Critics of the air campaign describe an often cumbersome process to approve targets of opportunity, and say there are too few warplanes carrying out too few missions under too many restrictions. To some veterans of past air wars, the campaign fails to apply the unrelenting pressure needed to help fulfill Obama’s objective to “degrade and ultimately destroy” the terrorist organisation. “Air power needs to be applied like a thunderstorm, and so far we’ve only witnessed a drizzle,” said David Deptula, a retired three-star Air Force general who planned the US air campaigns in 2001 in Afghanistan and in the 1991 Persian Gulf war. 

The campaign has averaged fewer than five airstrikes a day in both Iraq and in Syria. In contrast, the NATO air war against Libya in 2011 carried out about 50 strikes a day in its first two months. The air campaigns in Afghanistan in 2001 averaged 85 daily airstrikes, and the Iraq War in 2003 about 800 strikes a day, according to the Centre for Strategic and Budgetary Assessments. US officials say targeting is more precise than in past campaigns, so not as many flights are needed. 

To be sure, this air campaign has achieved several successes. It has blunted the advance of IS fighters in most areas by forcing them to disperse and conceal themselves. Allied warplanes have attacked oil refineries, weapons depots, command bunkers and communications centers in Syria as part of a plan to hamper the IS’ ability to sustain its operations in Iraq, and for its senior leaders to communicate with one another.
 High costs

Overall, through mid-October, the operation was costing the Defence Department more than $8 million a day, or $580 million since airstrikes began in Iraq on August 8. But senior US officers acknowledge the limitations of air power, and say the campaign is more about providing breathing room to build up Iraqi and Syrian ground forces than an all-out effort to destroy IS from the skies. 
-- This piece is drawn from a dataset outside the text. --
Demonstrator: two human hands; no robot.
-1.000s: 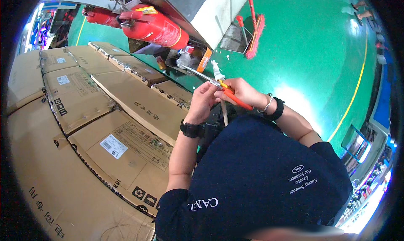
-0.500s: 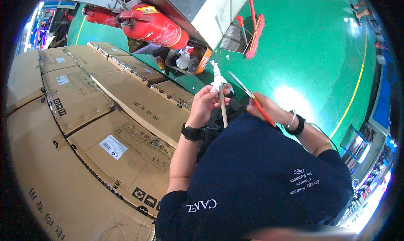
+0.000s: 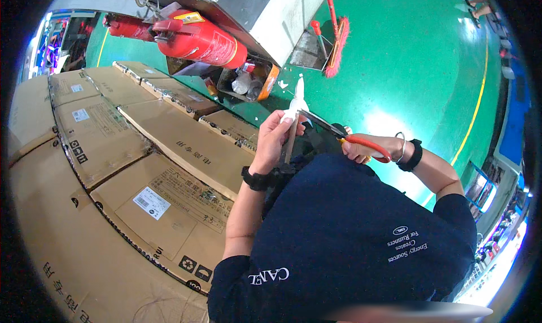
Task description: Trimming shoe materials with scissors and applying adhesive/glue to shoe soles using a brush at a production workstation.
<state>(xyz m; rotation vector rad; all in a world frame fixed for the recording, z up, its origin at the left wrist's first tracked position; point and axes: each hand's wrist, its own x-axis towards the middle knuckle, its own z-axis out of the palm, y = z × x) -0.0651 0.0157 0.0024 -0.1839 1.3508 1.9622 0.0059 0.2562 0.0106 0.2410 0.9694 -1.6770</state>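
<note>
My left hand (image 3: 272, 136) is closed on a thin wooden stick (image 3: 291, 145) whose upper end is wrapped in white material (image 3: 299, 97), cloth-like or tape-like. The wrapped end points away from me and tapers to a tip. On the right, my right hand (image 3: 361, 147) is closed round the red handles of a pair of scissors (image 3: 322, 123). Their long dark blades reach left to the white wrap, just above my left fingers. Whether the blades have cut into it cannot be made out. The stick's lower end is lost against dark clothing.
Large cardboard boxes (image 3: 175, 136) stand close together on my left. Beyond them lie a red fire extinguisher (image 3: 203, 40) and a bin (image 3: 248, 88) holding bottles and litter. A red broom (image 3: 337, 49) and dustpan (image 3: 309, 51) stand by a white pillar (image 3: 282, 26). White scraps (image 3: 282, 84) dot the green floor.
My right hand has brought the scissors left and their blades now meet the white wrap. The wrapped tip stands straighter. My left hand keeps its hold with little movement.
</note>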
“The airstrikes are buying us time. They aren’t going to solve the problem by themselves,” said Gen Ray Odierno, the Army chief of staff and a former top commander in Iraq. “It’s going to take people on the ground, ground forces.” Odierno said the priority was developing “indigenous forces” to retake territory from IS.

“Over time, if that’s not working, then we’re going to have to reassess, and we’ll have to decide whether we think it’s worth putting other forces in there, to include US forces,” he said. 

The effort to rebuild Iraq’s fighting capability, however, risks allowing the IS to use the months to entrench in western and northern Iraq and carry out more killings. The allied air campaign is being run out of the allied command center at Al Udeid Air Base in Qatar, led by Lt Gen John Hesterman III of the Air Force. 

In addition to the US, countries that have conducted airstrikes in Iraq are Australia, Belgium, Britain, Canada, Denmark, France and the Netherlands. Bahrain, Jordan, Saudi Arabia and the United Arab Emirates have joined the United States in carrying out attacks in Syria. 

Other countries are also providing surveillance, transport and refueling planes. Non-American members of the coalition are flying 15 to 20 per cent of all strike and support missions, a figure that military officials said was likely to creep up as more allies joined the fight. 

Senior US commanders are preaching patience and warning against trying to replay previous air campaigns on the shifting battlefield of Iraq. 

“Every air campaign is different and can’t be a reflection of a past one,” said Maj Gen Jeffrey Lofgren of the Air Force, deputy commander of coalition air forces in the Middle East. “A lot of people would like us to drop hundreds of bombs and make the problem go away, but it’s not that kind of war.”